[x264-devel] Re: Scalability

Fri Mar 2 04:04:59 CET 2007

On Thu, 1 Mar 2007, Christian Bienia wrote:
>
> Overall, the current parallelization of x264 still seems a little
> limited. Loren mentioned that fine-granular parallelization is possible,
> but more difficult. But a combined approach seems to be promising: A
> central work queue would contain all work units which await processing.
> A work unit can be a chunk of a frame (no more than 2-4 chunks per
> frame). As soon as a thread has finished working on a work unit, it
> enqueues any work units of subsequent frames which are now possible to
> encode (and dequeues its next work unit).
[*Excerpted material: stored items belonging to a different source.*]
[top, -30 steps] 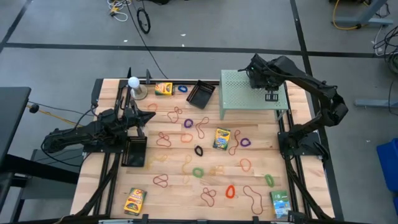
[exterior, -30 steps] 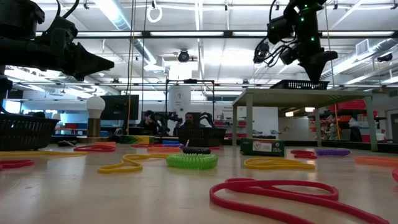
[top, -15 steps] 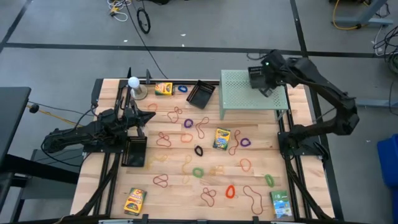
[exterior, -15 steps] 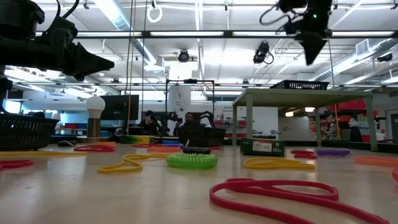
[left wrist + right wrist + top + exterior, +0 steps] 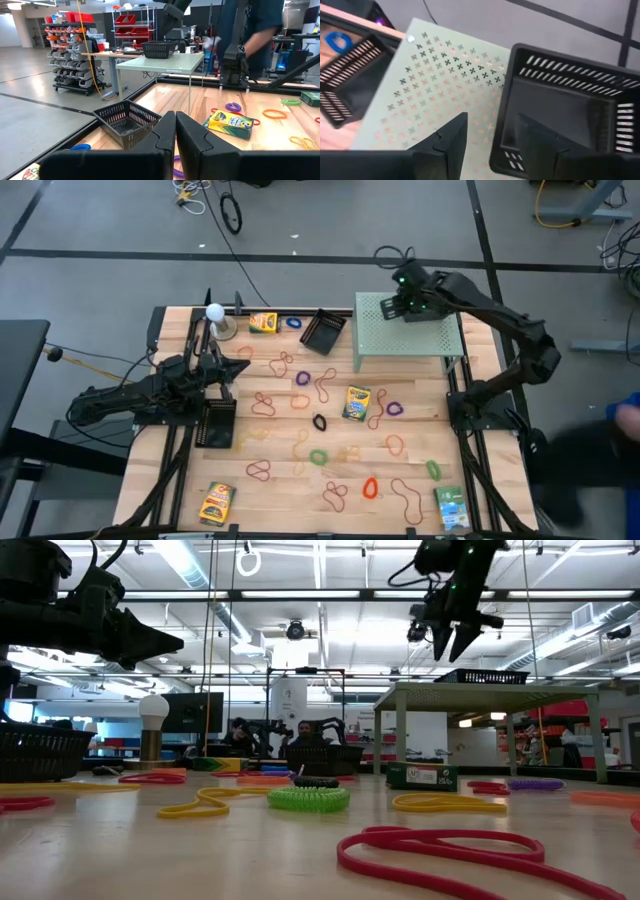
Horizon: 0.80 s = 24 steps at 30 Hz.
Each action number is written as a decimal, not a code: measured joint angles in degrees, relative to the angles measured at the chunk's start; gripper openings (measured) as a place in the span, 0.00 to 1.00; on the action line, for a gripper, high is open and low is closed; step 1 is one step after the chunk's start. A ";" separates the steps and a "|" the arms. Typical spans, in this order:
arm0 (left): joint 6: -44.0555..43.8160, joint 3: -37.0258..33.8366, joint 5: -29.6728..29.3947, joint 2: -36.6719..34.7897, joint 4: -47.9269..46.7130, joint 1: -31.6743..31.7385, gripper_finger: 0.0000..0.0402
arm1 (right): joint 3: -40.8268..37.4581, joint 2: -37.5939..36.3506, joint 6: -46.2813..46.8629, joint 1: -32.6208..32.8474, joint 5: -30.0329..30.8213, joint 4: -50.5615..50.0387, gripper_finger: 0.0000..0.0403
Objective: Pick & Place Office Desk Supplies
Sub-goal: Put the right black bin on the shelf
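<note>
Task looks barely begun. All supplies you can see lie loose on the desk; none is held.

Right end effector: fingers spread, nothing between them. It hangs over the green perforated shelf at the desk's far right, just beside the black basket standing on that shelf. No supply shows in that basket.

Left end effector: fingers pressed together, gripping nothing, waiting above the desk's left side.

Counts:
- Crayon boxes: 3 yellow-green. One mid-desk, one far edge near the white ball, one near-left corner. There's also 1 green box at the near-right corner, and I can't read its label.
- Rubber bands: approx 20, spread across the middle. The thin loops overlap, so treat that as a rough no.
- Baskets: 3 total. One on the shelf, plus two on the desk.

Left to do: every band and every box.
</note>
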 joint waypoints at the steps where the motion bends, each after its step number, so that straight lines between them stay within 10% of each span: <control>1: -0.01 -0.01 0.01 0.00 0.01 -0.01 0.05 | 0.00 0.68 0.45 0.17 0.68 0.00 0.43; 12: 0.00 -0.02 0.00 0.01 0.02 0.00 0.05 | 0.00 5.13 2.97 -1.15 3.70 -0.08 0.41; 24: 0.00 -0.01 0.01 0.00 0.02 -0.01 0.05 | 0.00 5.38 4.37 -1.64 4.71 0.27 0.12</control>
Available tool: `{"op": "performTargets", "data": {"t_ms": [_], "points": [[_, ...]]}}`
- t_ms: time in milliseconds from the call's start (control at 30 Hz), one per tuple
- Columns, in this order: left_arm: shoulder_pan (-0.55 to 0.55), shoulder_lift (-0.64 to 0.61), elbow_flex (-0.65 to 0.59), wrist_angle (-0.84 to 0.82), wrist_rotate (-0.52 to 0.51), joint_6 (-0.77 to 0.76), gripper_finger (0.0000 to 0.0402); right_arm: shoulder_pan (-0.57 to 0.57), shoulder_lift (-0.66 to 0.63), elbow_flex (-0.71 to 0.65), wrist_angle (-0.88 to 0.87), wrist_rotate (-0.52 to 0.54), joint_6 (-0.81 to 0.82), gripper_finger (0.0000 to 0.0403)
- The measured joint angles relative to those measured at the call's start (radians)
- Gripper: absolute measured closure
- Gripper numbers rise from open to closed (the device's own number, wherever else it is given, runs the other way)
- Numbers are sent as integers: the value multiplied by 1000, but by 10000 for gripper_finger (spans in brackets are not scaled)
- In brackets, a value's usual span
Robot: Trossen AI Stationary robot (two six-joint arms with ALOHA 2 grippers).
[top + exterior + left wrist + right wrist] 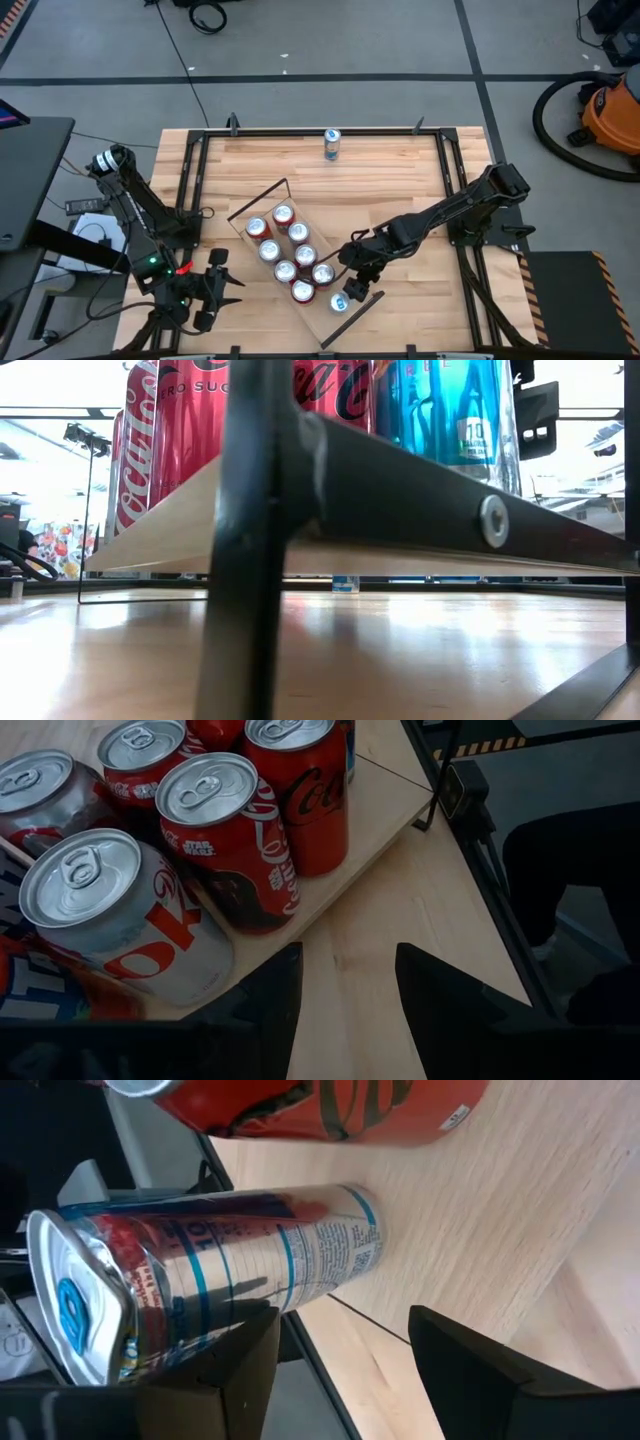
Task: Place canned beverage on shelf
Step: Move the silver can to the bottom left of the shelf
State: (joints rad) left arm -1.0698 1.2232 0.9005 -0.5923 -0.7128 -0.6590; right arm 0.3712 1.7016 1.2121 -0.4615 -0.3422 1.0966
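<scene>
While both pincers sit closed and empty, the slatted tabletop (pixel 400 190) stands on grey floor (pixel 330 40) beside an orange vacuum (pixel 610 115).

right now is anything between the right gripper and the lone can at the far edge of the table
Nothing visible. In the high view only bare tabletop lies between the right gripper and the lone can. The shelf and its cans sit just to the left arm's side of that line.

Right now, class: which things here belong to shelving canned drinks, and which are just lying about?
Job:
shelf
red cans
blue can on shelf
lone blue can
right pincer
left pincer

Lying about:
orange vacuum
floor cable
</scene>
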Motion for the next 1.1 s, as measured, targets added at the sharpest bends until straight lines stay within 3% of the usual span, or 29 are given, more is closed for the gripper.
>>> {"op": "performTargets", "data": {"t_ms": [1100], "points": [[0,0,0,5,0,0,230,20,44,0,74,4,-11,170]]}}
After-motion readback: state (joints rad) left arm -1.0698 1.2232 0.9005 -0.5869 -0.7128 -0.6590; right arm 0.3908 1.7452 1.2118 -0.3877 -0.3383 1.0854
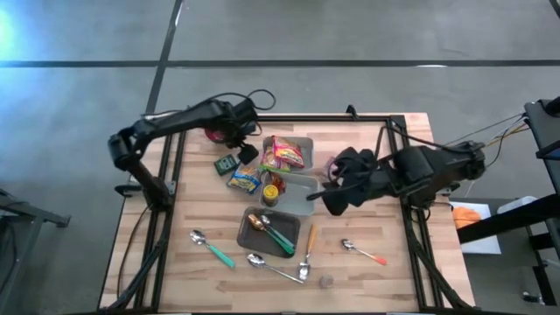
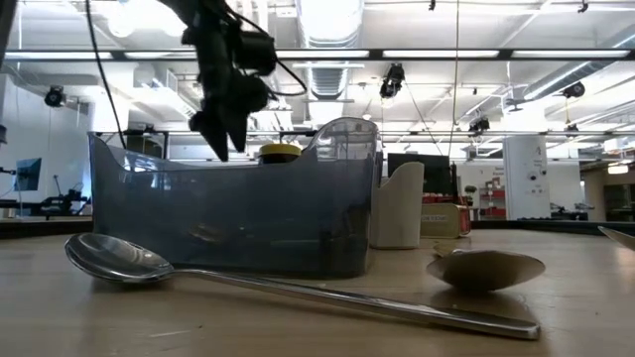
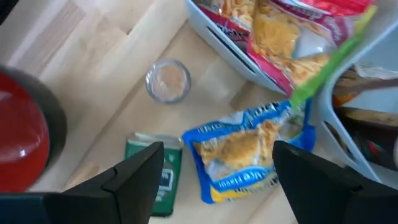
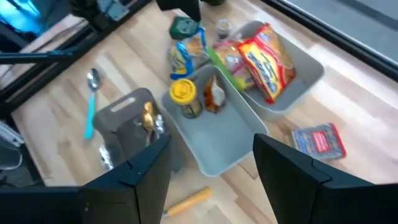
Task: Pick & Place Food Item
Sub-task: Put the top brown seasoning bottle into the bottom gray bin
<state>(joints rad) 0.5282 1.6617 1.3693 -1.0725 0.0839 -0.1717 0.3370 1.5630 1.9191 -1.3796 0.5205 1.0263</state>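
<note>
A blue-and-yellow snack packet (image 3: 239, 155) (image 1: 244, 179) lies flat on the wooden table, beside a small green packet (image 3: 155, 177). My left gripper (image 3: 217, 171) (image 1: 248, 153) hangs open above the blue packet, pointing steeply down, its fingers on either side and clear of it. In the low view the left gripper (image 2: 223, 134) shows high above the table. A red-and-yellow snack bag (image 1: 285, 154) lies in a grey tray (image 1: 305, 143). My right gripper (image 4: 211, 171) (image 1: 325, 197) is open and raised over the right side of a light tray (image 4: 239, 134).
A yellow-lidded jar (image 4: 185, 96) stands in the light tray. A dark tray (image 1: 248, 236) holds utensils; spoons (image 1: 210, 247) lie near the front edge. A red bowl (image 3: 22, 143), a small glass jar (image 3: 168, 81) and a red packet (image 4: 318, 142) also sit on the table.
</note>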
This approach would also
> eliminate the need to have more threads than CPUs to get a high
> utilization. :-)

I didn't say fine-granular parallelization is hard, I said it doesn't work 
as well. But yes, it would also require much more rearranging of x264 
internals than the current threading did.

You can't divide a frame into large independent chunks without slices. And 
even if you did use slices, that's completely incompatible with 
frame-threading. The only temporal work division compatible with 
slice-threading is non-referenced B-frames and GOP-threading.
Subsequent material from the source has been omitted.